Le cuffie cablate funzionano con un gesto semplice: si collegano al dispositivo e sono pronte. Non dipendono da una batteria interna, non richiedono aggiornamenti software e non costringono l’utente a controllare la percentuale di carica prima di uscire. In un periodo in cui smartphone, smartwatch, tablet e computer chiedono energia ogni giorno, questa semplicità torna ad avere valore.

Prezzo e durata pesano più della moda

La convenienza economica resta uno degli argomenti più forti. Un buon paio di auricolari wireless può costare facilmente tra 120 e 150 euro, soprattutto quando si cerca un prodotto affidabile e con una qualità adeguata. Le cuffie con filo di fascia base, invece, possono restare tra 15 e 25 euro, con una differenza netta per chi vuole spendere meno senza rinunciare all’ascolto quotidiano.

A questo si aggiunge il tema della durata. Le cuffie Bluetooth hanno una vita media spesso legata alla batteria, che dopo alcuni anni perde efficienza e rende il prodotto meno utile. In molti casi, dopo 2 o 3 anni, la resa cala in modo evidente. Un modello cablato, se trattato con cura, può durare anche 10 anni.

La scelta del filo diventa quindi più razionale di quanto sembri. Costa meno, dura di più e produce meno scarti elettronici. Questo aspetto interessa soprattutto una parte della Gen Z, più attenta alla sostenibilità e meno disposta ad accettare accessori difficili da riparare o da smaltire. Il ritorno del cavo, quindi, non riguarda soltanto l’estetica vintage: tocca anche consumo, risparmio e responsabilità ambientale.

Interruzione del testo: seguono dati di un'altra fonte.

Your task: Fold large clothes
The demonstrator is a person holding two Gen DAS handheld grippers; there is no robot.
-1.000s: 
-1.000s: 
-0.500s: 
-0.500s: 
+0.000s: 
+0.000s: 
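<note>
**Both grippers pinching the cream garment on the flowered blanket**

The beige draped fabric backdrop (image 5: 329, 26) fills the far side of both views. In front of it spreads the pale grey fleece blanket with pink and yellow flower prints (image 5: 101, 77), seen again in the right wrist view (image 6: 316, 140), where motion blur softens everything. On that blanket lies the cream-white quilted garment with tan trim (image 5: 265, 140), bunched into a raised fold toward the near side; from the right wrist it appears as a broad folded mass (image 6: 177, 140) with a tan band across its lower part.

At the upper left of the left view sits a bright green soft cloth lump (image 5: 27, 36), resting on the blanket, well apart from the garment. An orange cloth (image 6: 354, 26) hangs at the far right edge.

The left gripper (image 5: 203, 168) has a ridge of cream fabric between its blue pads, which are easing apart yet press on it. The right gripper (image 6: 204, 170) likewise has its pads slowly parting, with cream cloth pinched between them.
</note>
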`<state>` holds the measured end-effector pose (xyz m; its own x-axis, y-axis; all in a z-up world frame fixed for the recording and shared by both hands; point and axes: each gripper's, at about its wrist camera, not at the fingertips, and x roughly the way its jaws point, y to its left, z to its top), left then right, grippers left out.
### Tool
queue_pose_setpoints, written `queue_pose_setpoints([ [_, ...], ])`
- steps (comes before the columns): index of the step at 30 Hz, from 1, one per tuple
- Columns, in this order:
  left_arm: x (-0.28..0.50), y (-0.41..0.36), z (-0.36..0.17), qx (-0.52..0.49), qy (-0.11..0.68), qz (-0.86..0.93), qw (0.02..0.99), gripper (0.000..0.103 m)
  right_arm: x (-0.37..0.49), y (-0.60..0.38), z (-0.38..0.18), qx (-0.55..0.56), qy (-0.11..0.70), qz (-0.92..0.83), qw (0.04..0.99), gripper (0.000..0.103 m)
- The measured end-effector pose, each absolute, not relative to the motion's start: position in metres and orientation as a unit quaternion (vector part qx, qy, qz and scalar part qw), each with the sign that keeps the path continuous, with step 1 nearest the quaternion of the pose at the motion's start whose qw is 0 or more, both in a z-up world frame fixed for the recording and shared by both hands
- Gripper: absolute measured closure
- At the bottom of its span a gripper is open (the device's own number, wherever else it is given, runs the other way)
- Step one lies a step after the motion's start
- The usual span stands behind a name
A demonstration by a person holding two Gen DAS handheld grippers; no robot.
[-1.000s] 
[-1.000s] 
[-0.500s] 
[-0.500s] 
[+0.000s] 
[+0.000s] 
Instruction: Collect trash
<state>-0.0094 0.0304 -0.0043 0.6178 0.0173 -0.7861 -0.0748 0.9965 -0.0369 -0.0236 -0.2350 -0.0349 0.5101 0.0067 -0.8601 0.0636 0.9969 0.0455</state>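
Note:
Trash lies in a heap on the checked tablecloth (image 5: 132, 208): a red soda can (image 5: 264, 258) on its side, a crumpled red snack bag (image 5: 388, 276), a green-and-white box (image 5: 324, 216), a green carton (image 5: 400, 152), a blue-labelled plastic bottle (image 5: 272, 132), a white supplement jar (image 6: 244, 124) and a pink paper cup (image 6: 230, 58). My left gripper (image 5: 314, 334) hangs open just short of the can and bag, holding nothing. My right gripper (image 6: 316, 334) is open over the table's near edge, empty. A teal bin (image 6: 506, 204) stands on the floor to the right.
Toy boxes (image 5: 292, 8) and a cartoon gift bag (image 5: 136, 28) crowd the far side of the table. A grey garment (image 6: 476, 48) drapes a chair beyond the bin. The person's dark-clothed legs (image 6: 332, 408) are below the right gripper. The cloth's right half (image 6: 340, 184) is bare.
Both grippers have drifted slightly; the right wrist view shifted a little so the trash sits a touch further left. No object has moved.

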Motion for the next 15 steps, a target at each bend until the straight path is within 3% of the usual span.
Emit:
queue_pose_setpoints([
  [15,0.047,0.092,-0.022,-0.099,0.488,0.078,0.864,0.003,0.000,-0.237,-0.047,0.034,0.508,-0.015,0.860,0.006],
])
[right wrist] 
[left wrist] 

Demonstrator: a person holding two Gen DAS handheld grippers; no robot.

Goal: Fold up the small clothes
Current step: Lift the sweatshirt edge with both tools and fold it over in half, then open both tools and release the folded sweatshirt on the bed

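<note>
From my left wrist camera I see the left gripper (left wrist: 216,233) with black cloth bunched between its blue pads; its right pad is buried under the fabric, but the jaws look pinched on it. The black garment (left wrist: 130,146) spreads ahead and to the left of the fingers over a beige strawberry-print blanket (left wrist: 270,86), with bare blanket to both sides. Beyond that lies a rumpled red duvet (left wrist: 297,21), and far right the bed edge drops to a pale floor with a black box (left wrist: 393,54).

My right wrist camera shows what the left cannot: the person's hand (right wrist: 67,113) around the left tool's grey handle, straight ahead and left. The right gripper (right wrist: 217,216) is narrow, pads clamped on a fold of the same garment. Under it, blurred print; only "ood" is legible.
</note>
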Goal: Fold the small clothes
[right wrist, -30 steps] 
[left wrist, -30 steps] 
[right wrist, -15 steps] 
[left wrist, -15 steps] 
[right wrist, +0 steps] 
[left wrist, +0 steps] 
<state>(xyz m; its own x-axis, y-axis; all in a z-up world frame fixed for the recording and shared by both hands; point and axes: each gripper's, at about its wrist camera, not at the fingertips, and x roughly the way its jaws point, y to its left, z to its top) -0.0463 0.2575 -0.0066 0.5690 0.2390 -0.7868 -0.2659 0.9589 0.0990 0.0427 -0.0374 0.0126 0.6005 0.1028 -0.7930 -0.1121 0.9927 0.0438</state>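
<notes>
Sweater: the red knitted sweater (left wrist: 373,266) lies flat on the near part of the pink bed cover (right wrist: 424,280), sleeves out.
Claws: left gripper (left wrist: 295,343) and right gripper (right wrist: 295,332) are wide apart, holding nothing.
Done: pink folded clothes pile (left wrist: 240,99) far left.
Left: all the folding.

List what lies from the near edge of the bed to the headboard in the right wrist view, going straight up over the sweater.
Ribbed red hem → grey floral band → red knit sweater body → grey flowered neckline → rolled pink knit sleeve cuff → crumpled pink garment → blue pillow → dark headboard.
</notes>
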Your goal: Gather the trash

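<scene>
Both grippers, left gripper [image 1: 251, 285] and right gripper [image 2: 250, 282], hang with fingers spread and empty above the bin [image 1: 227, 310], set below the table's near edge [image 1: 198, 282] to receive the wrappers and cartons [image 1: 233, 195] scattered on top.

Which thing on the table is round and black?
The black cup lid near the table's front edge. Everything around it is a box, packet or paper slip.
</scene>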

Qualità audio e latenza spingono il cavo

C’è poi un elemento tecnico che continua a premiare le cuffie con filo: la qualità sonora. A parità di prezzo, un modello cablato può offrire spesso un audio più pulito, perché il costo del prodotto si concentra sui driver e sulla resa acustica. Nei modelli wireless, invece, una parte della spesa copre chip, antenne, sensori, batterie e sistemi di connessione.

Per l’uso comune la differenza può sembrare marginale, ma diventa più evidente in ambiti come gaming, registrazione audio, podcasting e montaggio video. Il Bluetooth introduce una latenza, cioè un piccolo ritardo tra il suono e l’azione sullo schermo. Per chi gioca in modo competitivo o lavora con l’audio, anche pochi millisecondi possono contare.

Il filo assicura una trasmissione più diretta e stabile. Non soffre interferenze nello stesso modo, non richiede compressioni wireless e mantiene una risposta immediata. Per questo molti professionisti e appassionati non lo hanno mai abbandonato.

Il fattore moda ha poi completato il quadro. Diverse celebrità seguite dai più giovani, tra cui Bella Hadid e Paul Mescal, hanno contribuito a rendere il cavo un accessorio riconoscibile. La tecnologia retro è diventata una scelta di stile, quasi una forma di distanza dall’omologazione digitale.

Le cuffie con filo, quindi, non stanno tornando per caso. Rappresentano una risposta concreta a bisogni molto attuali: spendere meno, avere prodotti più durevoli, evitare batterie inutili e recuperare una qualità audio affidabile. In un mercato dominato da dispositivi sempre più complessi, il cavo ritrova spazio proprio perché appare semplice, stabile e immediato.